The higher level of monitoring will push even the best medical centers to do a better job of preventing errors, said regulators and some hospital operators. But they also wonder whether heightened attention to each “immediate jeopardy” case will help patients make better decisions when choosing a hospital.
“It's difficult for consumers to judge whether a particular problem is isolated or whether it's part of a series of events,” said Ken August, spokesman for the state Department of Public Health. “Trying to decide the quality of care of a facility strictly from news stories is difficult at best.”
Sharp HealthCare's four hospitals have always done as much as possible to keep patients safe, said Nancy Pratt, the network's senior vice president of clinical effectiveness.

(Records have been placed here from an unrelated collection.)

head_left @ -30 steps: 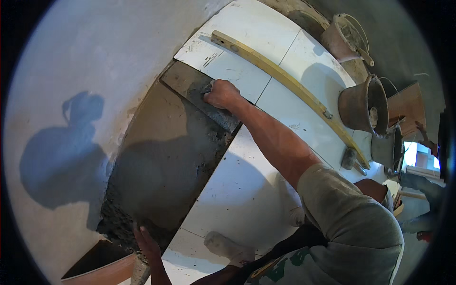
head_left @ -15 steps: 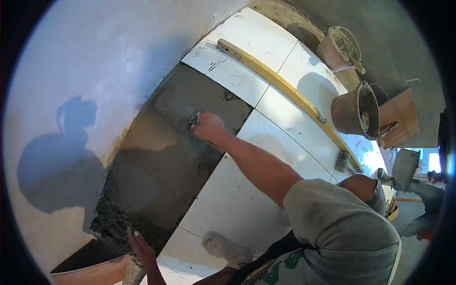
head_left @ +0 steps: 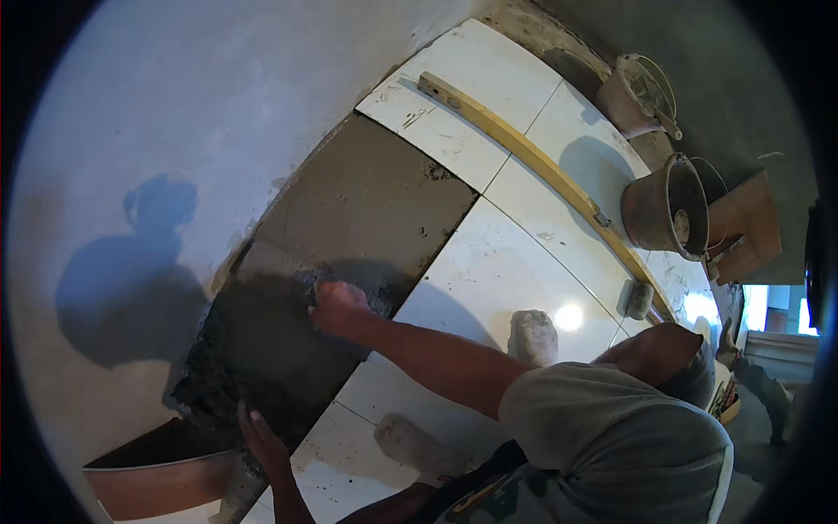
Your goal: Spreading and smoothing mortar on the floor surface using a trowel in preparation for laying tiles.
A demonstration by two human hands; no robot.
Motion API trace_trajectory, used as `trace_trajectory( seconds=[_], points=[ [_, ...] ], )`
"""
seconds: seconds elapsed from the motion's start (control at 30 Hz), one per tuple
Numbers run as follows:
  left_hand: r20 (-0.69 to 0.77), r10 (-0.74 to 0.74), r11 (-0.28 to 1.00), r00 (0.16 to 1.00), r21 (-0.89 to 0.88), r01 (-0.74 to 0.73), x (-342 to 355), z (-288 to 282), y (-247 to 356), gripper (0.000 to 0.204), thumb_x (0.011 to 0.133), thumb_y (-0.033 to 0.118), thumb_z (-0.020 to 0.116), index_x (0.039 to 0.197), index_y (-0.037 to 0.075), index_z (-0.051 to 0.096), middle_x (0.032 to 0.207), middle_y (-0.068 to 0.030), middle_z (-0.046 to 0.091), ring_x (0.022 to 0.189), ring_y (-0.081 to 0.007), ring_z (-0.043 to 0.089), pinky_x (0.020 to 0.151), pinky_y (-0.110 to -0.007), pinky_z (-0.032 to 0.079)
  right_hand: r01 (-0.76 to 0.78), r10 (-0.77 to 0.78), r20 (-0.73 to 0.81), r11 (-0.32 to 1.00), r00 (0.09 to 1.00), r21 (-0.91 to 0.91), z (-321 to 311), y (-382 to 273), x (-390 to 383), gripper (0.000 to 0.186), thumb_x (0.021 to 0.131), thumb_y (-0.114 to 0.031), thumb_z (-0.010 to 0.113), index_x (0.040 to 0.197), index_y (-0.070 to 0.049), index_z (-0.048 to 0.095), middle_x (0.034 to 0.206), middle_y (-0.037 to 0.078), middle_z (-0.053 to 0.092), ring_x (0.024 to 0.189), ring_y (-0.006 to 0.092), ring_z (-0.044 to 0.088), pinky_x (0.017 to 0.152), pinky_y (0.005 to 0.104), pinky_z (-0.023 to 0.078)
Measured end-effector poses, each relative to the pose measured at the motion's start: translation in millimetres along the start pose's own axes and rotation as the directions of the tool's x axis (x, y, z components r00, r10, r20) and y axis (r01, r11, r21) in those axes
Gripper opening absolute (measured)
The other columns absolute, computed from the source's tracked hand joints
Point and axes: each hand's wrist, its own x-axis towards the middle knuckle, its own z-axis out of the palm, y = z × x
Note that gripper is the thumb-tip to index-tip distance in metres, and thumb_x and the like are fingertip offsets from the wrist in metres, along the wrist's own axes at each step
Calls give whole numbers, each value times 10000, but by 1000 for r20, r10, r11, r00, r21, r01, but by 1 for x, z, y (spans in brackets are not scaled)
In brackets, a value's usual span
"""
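A bed of wet grey mortar [head_left: 367, 179] fills the strip between the wall and the white floor tiles [head_left: 454, 271], smooth at its far part and rough and lumpy at the near left. My right hand [head_left: 339, 307] is closed over the middle of the mortar, on what looks like the grip of a trowel. Its blade blends into the grey and is hard to make out. Low at the left, my left hand [head_left: 262, 439] is open, fingers stretched, beside the mortar's rough near end; I see nothing in it.
A long yellow spirit level [head_left: 524, 148] lies across the tiles, a mallet [head_left: 640, 299] by its near end. Two buckets [head_left: 650, 210] [head_left: 624, 105] and a brown board [head_left: 746, 227] stand at the right. A terracotta-coloured container [head_left: 157, 489] sits lower left. Another person's leg [head_left: 761, 389] shows far right.
My right hand has moved toward me and slightly left over the mortar. My left hand stays about where it was. The other person at the far right has shifted, and the picture is darker.
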Motion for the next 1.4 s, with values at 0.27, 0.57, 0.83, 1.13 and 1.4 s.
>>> trace_trajectory(
  seconds=[0.27, 0.57, 0.83, 1.13, 1.4],
  points=[
    [-163, -3, 995, 987, 103, 20, -15, -14, -25, 475, 1009, 306, 384, 1312, -55, 445, 1324, -251, 479, 1244, -353, 450, 1046, -401, 336, 166, -141, 200, 980, 969, -111, 1, -29, -11, 416, 799, -371, 608, 1015, -15, 630, 980, 228, 652, 956, 359, 635, 846, 457, 503],
    [-340, -254, 961, 906, 16, 275, -63, 0, -83, 480, 984, 320, 420, 1301, -40, 447, 1318, -245, 472, 1254, -401, 414, 1068, -477, 288, 154, -119, 597, 988, 793, -8, -18, -60, -47, 502, 868, -394, 615, 1057, 62, 524, 712, 120, 604, 493, 176, 583, 448, 301, 471],
    [-342, -230, 932, 911, 191, 307, -84, 32, -103, 464, 963, 276, 462, 1320, -18, 428, 1399, -230, 375, 1344, -392, 302, 1105, -566, 171, 275, 33, 673, 897, 739, -346, 34, -120, -77, 476, 942, -364, 506, 1026, 104, 516, 610, 157, 613, 494, 239, 620, 459, 354, 500],
    [-365, -262, 937, 893, 124, 326, -46, 29, -90, 468, 983, 322, 412, 1324, 3, 438, 1427, -219, 359, 1370, -374, 275, 1094, -627, 91, 439, -174, 626, 848, 760, -297, 90, -122, -56, 488, 949, -342, 476, 734, 70, 624, 612, 184, 637, 592, 302, 665, 646, 390, 547],
    [-315, -290, 946, 904, 51, 321, -45, 31, -82, 502, 983, 344, 401, 1330, -17, 433, 1419, -225, 373, 1365, -374, 286, 1096, -624, 69, 166, -37, 548, 968, 835, -189, 107, -99, -52, 484, 931, -365, 509, 972, 118, 522, 607, 191, 609, 560, 299, 638, 543, 395, 500]
  ],
)
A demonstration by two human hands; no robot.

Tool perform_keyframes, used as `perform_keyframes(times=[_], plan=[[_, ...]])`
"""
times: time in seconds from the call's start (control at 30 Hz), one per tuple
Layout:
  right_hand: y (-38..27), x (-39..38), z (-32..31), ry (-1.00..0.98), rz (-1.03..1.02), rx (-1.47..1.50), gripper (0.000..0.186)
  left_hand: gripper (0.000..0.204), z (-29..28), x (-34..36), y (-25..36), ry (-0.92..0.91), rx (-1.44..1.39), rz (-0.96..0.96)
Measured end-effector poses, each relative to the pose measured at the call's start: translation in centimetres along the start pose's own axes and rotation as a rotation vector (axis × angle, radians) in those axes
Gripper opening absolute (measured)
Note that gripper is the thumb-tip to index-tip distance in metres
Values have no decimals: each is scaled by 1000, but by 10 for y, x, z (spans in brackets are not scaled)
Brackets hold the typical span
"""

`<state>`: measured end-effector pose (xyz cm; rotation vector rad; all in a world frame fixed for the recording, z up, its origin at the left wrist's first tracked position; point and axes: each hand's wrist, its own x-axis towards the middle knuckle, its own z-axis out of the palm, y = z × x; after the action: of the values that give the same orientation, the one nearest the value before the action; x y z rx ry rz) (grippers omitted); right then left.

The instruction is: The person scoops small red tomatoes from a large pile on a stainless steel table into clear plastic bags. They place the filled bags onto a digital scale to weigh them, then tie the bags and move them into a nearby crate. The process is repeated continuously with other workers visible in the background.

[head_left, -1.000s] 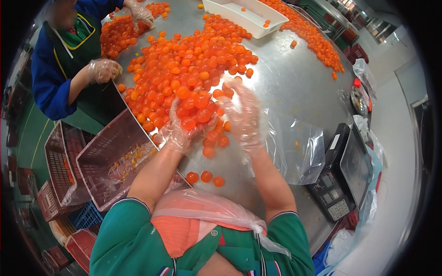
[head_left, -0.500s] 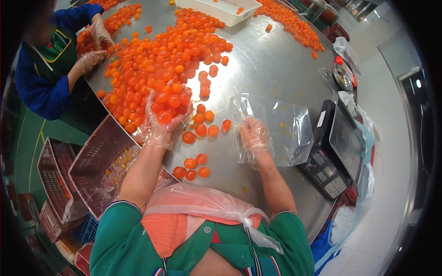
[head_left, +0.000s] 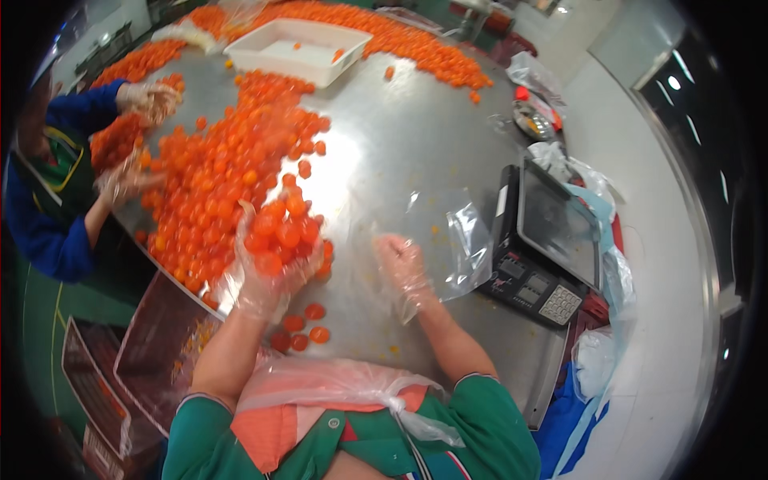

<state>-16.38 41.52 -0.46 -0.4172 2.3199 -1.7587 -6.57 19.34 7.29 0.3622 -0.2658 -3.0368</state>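
Observation:
Salted egg yolks, round, glossy and orange, form a large pile (head_left: 204, 192) on the metal table (head_left: 384, 136). My left hand (head_left: 268, 288), in a clear plastic glove, is cupped palm up around a heap of yolks (head_left: 280, 232) at the near edge of the pile. To its right my right hand (head_left: 402, 272), also gloved, has its fingers closed on a clear plastic bag (head_left: 468, 240), which lies flat beyond it toward the scale. Several loose yolks (head_left: 300, 328) rest on the table below my left hand.
A black digital scale (head_left: 532, 264) stands at the right. A white tray (head_left: 264, 56) with a few yolks sits at the back, before more yolks (head_left: 432, 56). On the left are a co-worker's gloved hands (head_left: 128, 176) and plastic crates (head_left: 152, 352).
The whole view has shifted, showing more of the table's far side. My left hand still holds yolks and now covers some loose ones. The co-worker's hands have lifted and moved apart.

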Motion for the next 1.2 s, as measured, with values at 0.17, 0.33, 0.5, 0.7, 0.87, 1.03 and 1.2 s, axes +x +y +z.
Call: perform_keyframes(times=[0.17,0.33,0.5,0.7,0.87,1.03,1.2], plan=[[8,4,-5,-28,120,149,22,49,-8,22,-44,-21,60,-180],[14,2,-11,79,4,163,23,46,-23,45,-76,224,133,-293],[4,-1,-30,65,57,4,21,30,-21,58,-105,120,337,-186],[-16,-4,-55,193,-199,-25,25,25,6,78,-138,-36,675,-211],[-23,-6,-95,357,2,107,23,53,47,67,-126,-82,899,-182],[0,1,-113,351,-183,-66,20,66,59,73,-103,-43,1063,-229],[-3,-2,-126,389,-98,-245,23,65,41,78,-65,-172,794,-367]])
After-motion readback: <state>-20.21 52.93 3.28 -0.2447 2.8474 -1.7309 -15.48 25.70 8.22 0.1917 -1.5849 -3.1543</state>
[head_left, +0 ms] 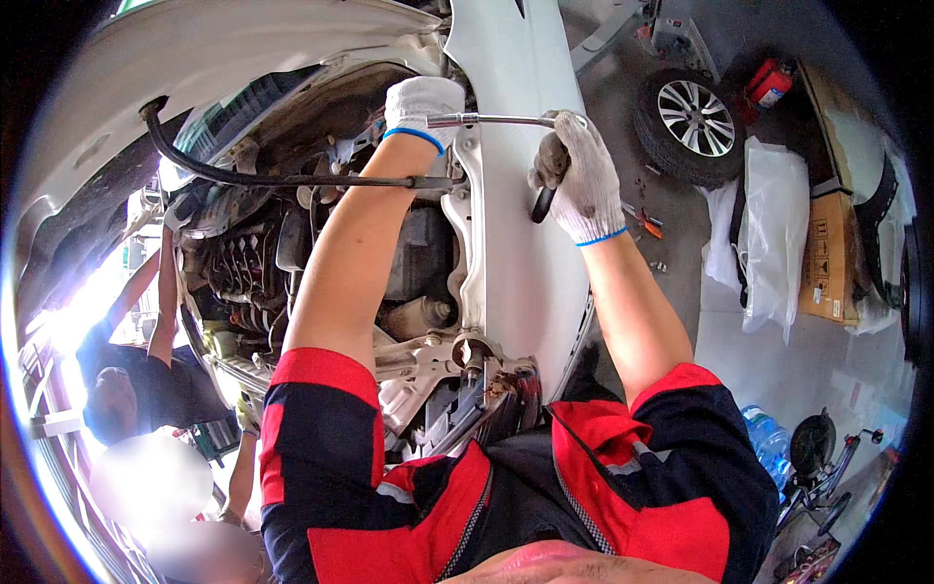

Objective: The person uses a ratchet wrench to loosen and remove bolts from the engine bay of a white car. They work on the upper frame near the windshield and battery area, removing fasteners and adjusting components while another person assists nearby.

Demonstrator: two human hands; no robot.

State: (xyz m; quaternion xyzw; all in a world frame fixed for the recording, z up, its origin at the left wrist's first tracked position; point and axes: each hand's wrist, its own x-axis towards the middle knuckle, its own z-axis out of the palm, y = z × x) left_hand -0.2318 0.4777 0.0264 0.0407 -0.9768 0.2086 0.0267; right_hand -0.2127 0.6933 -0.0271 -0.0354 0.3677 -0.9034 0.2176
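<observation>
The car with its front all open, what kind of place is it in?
Most likely a car repair garage. The white car has its engine bared, a loose wheel leans on the concrete floor, and the person's gloved right hand holds a metal wrench.

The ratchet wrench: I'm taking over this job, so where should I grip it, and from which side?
Grip the ratchet wrench by its black handle end, from the fender side, where the right hand holds it; the left hand steadies the head end.
</observation>
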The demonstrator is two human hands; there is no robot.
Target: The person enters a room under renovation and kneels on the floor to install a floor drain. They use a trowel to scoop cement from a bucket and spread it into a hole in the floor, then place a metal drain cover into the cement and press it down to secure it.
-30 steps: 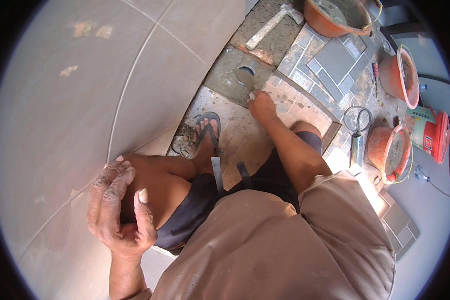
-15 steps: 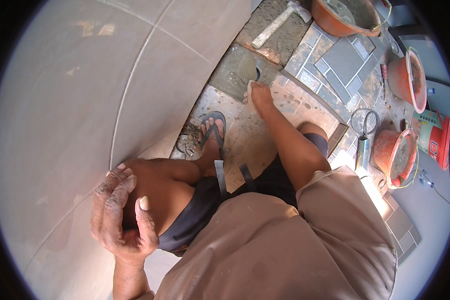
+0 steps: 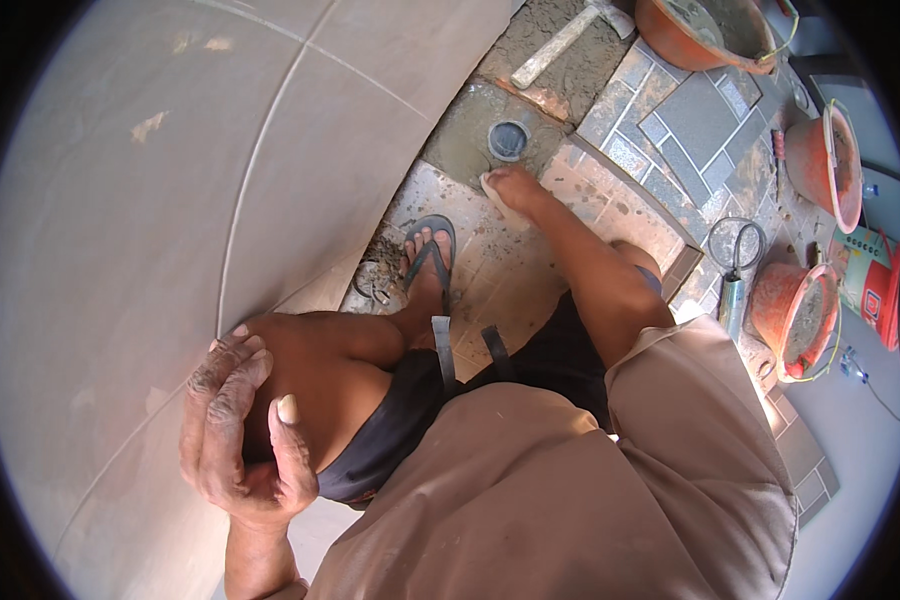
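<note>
My right hand (image 3: 518, 188) is closed around the pale handle of a trowel (image 3: 494, 195), low over the wet grey mortar (image 3: 460, 135). The trowel's blade is hard to make out against the mortar. Just beyond that hand, a round drain opening (image 3: 508, 141) is set into the patch. My left hand (image 3: 232, 430) holds nothing; it rests by my bent left knee with fingers loosely curved and thumb apart. A hammer (image 3: 560, 45) with a pale handle lies on the rougher mortar farther off.
On the left rises a large tiled wall (image 3: 150, 250). Patterned tiles (image 3: 700, 120) lie at the right. Orange buckets stand there: one at the back (image 3: 685, 35), another (image 3: 820, 165) and a nearer one (image 3: 795, 310). My sandalled foot (image 3: 430, 255) is beside the mortar.
My right hand has drawn back toward me with the trowel, away from the drain opening, which now shows fully. My left hand stays on the knee.
</note>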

“Every health care organization wants to fix these things. It's not a lack of interest or effort,” she said.
But for decades, hospitals largely didn't face outside pressure to improve patient care.
In California, the shift kicked into high gear in January 2007, when state regulators began issuing fines as high as $25,000 for each serious safety breach. Regulators are developing rules to double that limit, and there is a bill in the Legislature to raise the maximum penalty even higher.
Nationwide, the current drive to minimize hospital mistakes dates back to 1999, when the Institute of Medicine issued its landmark report “To Err is Human.” The study estimated that 98,000 Americans die each year because of hospital and physician errors.
The recent increase in federal and state requirements for hospital patient care suggests that regulators aren't satisfied with the pace and breadth of change, said Roy Snell, CEO of the Health Care Compliance Association, which represents 7,000 professionals who manage regulatory compliance for hospitals and physician groups.
Most health care organizations are proficient at identifying lapses, Snell said, but they often fall short when correcting a weakness that requires changing well-established routines or punishing specific staff members.
Part of the problem is that the people charged with enforcement and disciplinary actions frequently come from the same ranks of doctors and nurses who make the mistakes, he said.
One solution is to transfer those duties to regulatory compliance specialists.
In a recent survey, about 52 percent of the compliance association's members said their responsibilities include helping ensure the quality of patient care, Snell said. That represents a major shift since the association was created 12 years ago, when almost none of the group's members dealt with quality assurance.
But some health care providers worry about giving oversight of medical care to people lacking clinical backgrounds. They said those individuals might not fully understand the complex and technical nature of hospital medicine.
“The idea is to improve patient care, not to punish doctors,” said Dr. Gary Vilke, who heads UCSD Medical Center's peer review committee.
An increasingly punitive regulatory system runs the risk of discouraging hospitals from disclosing mistakes, said Debby Rogers, vice president of quality and emergency services for the California Hospital Association.
“There's a balance of creating an environment where reporting (errors) is rewarded,” she said. “The last thing we want is for people not to report.”